WHAT IS BEING ASKED: When you answer, give every record back exactly as written.

SUPPLIED DATA:
##############################

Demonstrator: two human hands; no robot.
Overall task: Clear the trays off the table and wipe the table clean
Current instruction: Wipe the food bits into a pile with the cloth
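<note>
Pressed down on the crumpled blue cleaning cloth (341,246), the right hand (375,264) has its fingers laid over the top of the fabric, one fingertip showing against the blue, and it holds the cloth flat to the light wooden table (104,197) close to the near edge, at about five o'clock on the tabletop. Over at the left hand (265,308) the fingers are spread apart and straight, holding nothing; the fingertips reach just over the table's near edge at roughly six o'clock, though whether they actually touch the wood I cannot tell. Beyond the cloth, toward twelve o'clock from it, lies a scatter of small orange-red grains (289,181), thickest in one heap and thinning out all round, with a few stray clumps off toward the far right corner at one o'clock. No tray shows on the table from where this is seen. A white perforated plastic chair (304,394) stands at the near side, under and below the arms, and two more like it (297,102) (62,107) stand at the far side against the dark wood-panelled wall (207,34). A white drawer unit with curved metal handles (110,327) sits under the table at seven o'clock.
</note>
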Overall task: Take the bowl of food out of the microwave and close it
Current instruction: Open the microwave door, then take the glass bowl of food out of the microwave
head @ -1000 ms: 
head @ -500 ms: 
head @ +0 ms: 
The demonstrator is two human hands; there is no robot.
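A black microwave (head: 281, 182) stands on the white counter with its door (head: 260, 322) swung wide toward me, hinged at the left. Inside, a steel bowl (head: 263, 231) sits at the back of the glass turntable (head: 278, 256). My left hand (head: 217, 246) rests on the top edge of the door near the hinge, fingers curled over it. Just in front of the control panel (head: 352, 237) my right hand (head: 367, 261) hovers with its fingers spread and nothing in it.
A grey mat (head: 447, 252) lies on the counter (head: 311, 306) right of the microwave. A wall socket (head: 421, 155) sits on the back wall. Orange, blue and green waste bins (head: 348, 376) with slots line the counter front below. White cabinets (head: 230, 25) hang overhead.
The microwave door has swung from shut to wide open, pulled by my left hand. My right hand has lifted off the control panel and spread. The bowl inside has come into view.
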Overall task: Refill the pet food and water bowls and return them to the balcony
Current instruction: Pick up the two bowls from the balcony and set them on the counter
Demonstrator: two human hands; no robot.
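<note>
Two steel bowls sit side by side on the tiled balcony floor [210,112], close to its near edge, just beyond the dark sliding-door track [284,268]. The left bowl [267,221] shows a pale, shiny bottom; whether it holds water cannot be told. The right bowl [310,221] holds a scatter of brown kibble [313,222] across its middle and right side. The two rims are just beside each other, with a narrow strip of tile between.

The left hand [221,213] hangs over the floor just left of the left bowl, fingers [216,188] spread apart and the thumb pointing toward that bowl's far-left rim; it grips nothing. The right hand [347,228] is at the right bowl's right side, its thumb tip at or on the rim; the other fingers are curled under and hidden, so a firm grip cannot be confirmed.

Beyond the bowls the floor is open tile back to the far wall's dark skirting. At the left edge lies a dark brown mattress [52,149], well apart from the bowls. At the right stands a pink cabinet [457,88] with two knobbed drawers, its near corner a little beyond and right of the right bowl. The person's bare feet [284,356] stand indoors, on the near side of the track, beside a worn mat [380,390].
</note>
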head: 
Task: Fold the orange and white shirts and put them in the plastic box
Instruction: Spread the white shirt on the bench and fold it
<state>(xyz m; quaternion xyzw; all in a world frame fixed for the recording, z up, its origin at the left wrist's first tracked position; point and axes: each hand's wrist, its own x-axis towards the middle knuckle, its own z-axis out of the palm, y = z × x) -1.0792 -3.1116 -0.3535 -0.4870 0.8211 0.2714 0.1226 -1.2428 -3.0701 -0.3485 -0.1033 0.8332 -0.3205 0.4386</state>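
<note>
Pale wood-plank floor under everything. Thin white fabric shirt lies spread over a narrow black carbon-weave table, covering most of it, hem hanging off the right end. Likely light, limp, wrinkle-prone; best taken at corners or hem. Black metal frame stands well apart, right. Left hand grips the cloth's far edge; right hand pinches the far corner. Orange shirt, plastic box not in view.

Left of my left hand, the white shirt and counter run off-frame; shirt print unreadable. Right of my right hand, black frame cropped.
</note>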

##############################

TASK RESULT:
Demonstrator: two human hands; no robot.
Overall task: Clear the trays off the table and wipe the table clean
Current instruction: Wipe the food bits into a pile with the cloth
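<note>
Pressed down on the crumpled blue cleaning cloth (341,246), the right hand (375,264) has its fingers laid over the top of the fabric, one fingertip showing against the blue, and it holds the cloth flat to the light wooden table (104,197) close to the near edge, at about five o'clock on the tabletop. Over at the left hand (265,308) the fingers are spread apart and straight, holding nothing; the fingertips reach just over the table's near edge at roughly six o'clock, though whether they actually touch the wood I cannot tell. Beyond the cloth, toward twelve o'clock from it, lies a scatter of small orange-red grains (289,181), thickest in one heap and thinning out all round, with a few stray clumps off toward the far right corner at one o'clock. No tray shows on the table from where this is seen. A white perforated plastic chair (304,394) stands at the near side, under and below the arms, and two more like it (297,102) (62,107) stand at the far side against the dark wood-panelled wall (207,34). A white drawer unit with curved metal handles (110,327) sits under the table at seven o'clock.
</note>
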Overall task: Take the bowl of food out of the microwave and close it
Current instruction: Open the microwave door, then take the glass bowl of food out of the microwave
head @ -1000 ms: 
head @ -500 ms: 
head @ +0 ms: 
The demonstrator is two human hands; there is no robot.
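A black microwave (head: 281, 182) stands on the white counter with its door (head: 260, 322) swung wide toward me, hinged at the left. Inside, a steel bowl (head: 263, 231) sits at the back of the glass turntable (head: 278, 256). My left hand (head: 217, 246) rests on the top edge of the door near the hinge, fingers curled over it. Just in front of the control panel (head: 352, 237) my right hand (head: 367, 261) hovers with its fingers spread and nothing in it.
A grey mat (head: 447, 252) lies on the counter (head: 311, 306) right of the microwave. A wall socket (head: 421, 155) sits on the back wall. Orange, blue and green waste bins (head: 348, 376) with slots line the counter front below. White cabinets (head: 230, 25) hang overhead.
The microwave door has swung from shut to wide open, pulled by my left hand. My right hand has lifted off the control panel and spread. The bowl inside has come into view.
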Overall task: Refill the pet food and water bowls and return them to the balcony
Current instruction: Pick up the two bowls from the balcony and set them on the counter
Demonstrator: two human hands; no robot.
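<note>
Two steel bowls sit side by side on the tiled balcony floor [210,112], close to its near edge, just beyond the dark sliding-door track [284,268]. The left bowl [267,221] shows a pale, shiny bottom; whether it holds water cannot be told. The right bowl [310,221] holds a scatter of brown kibble [313,222] across its middle and right side. The two rims are just beside each other, with a narrow strip of tile between.

The left hand [221,213] hangs over the floor just left of the left bowl, fingers [216,188] spread apart and the thumb pointing toward that bowl's far-left rim; it grips nothing. The right hand [347,228] is at the right bowl's right side, its thumb tip at or on the rim; the other fingers are curled under and hidden, so a firm grip cannot be confirmed.

Beyond the bowls the floor is open tile back to the far wall's dark skirting. At the left edge lies a dark brown mattress [52,149], well apart from the bowls. At the right stands a pink cabinet [457,88] with two knobbed drawers, its near corner a little beyond and right of the right bowl. The person's bare feet [284,356] stand indoors, on the near side of the track, beside a worn mat [380,390].
</note>
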head: 
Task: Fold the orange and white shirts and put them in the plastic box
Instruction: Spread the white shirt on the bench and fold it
<state>(xyz m; quaternion xyzw; all in a world frame fixed for the recording, z up, its origin at the left wrist's first tracked position; point and axes: each hand's wrist, its own x-axis towards the middle knuckle, its own z-axis out of the palm, y = z × x) -1.0792 -3.1116 -0.3535 -0.4870 0.8211 0.2714 0.1226 -1.2428 -3.0701 -0.3485 -0.1033 0.8332 -0.3205 0.4386</state>
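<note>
Pale wood-plank floor under everything. Thin white fabric shirt lies spread over a narrow black carbon-weave table, covering most of it, hem hanging off the right end. Likely light, limp, wrinkle-prone; best taken at corners or hem. Black metal frame stands well apart, right. Left hand grips the cloth's far edge; right hand pinches the far corner. Orange shirt, plastic box not in view.

Left of my left hand, the white shirt and counter run off-frame; shirt print unreadable. Right of my right hand, black frame cropped.
</note>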

This answer requires no additional content.